◆ WORK REQUEST
Search the material for the word "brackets" and report each line where it turns up.

(DATASET EXCERPT)

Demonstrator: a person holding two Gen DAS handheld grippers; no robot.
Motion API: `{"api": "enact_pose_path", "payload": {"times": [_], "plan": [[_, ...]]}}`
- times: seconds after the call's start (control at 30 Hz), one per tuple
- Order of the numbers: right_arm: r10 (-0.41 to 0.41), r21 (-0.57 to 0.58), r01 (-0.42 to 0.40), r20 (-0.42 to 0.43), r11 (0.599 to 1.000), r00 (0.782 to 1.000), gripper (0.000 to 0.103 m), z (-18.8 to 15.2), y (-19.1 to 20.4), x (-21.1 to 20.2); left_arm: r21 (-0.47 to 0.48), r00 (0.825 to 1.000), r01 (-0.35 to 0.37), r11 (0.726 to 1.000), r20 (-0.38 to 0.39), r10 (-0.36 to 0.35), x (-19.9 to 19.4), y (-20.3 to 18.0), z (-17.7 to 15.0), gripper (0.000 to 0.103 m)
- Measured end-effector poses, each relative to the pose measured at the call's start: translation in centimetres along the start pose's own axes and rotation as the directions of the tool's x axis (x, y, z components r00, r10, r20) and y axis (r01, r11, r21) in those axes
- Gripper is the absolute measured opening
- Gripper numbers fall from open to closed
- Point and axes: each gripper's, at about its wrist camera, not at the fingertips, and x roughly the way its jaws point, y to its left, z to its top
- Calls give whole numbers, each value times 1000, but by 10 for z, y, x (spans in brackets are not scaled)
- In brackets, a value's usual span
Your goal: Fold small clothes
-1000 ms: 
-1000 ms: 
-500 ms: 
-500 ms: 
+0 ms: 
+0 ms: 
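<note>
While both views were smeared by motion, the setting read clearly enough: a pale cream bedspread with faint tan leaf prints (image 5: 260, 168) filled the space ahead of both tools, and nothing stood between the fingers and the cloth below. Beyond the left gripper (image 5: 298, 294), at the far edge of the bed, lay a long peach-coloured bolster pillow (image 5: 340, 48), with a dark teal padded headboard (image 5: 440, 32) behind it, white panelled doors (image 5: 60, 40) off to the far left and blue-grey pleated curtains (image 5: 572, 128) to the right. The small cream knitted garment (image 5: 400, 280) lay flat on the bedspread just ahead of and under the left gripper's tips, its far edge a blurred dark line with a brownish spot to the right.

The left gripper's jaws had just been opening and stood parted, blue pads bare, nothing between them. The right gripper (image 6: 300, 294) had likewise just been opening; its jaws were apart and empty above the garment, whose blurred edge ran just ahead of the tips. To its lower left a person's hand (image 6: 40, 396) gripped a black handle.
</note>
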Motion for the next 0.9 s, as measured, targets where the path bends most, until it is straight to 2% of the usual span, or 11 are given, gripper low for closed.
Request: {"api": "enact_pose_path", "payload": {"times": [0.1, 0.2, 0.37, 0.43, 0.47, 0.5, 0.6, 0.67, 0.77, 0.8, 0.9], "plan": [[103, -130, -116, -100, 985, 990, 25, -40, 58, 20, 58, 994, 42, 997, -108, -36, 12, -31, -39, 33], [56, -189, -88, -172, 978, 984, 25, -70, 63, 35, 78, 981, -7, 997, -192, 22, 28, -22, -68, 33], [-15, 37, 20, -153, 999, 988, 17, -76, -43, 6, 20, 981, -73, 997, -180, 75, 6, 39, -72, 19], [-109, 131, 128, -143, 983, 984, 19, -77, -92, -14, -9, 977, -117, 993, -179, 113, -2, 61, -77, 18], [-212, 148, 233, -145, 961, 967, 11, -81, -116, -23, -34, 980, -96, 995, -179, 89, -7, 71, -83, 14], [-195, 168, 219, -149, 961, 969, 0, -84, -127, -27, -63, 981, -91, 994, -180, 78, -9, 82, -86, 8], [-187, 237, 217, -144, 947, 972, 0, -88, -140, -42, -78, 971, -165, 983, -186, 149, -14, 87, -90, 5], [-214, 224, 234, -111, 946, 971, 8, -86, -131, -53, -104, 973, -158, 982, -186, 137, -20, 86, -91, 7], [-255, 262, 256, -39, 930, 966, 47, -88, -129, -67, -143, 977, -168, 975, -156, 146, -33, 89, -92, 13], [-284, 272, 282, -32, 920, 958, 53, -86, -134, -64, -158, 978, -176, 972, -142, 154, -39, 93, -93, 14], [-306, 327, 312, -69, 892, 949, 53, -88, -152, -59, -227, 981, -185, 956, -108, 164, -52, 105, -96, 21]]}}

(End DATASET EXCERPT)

◆ YOUR RESPONSE
- Calls give whole numbers, each value times 1000, but by 10 for z, y, x (spans in brackets are not scaled)
- In brackets, a value's usual span

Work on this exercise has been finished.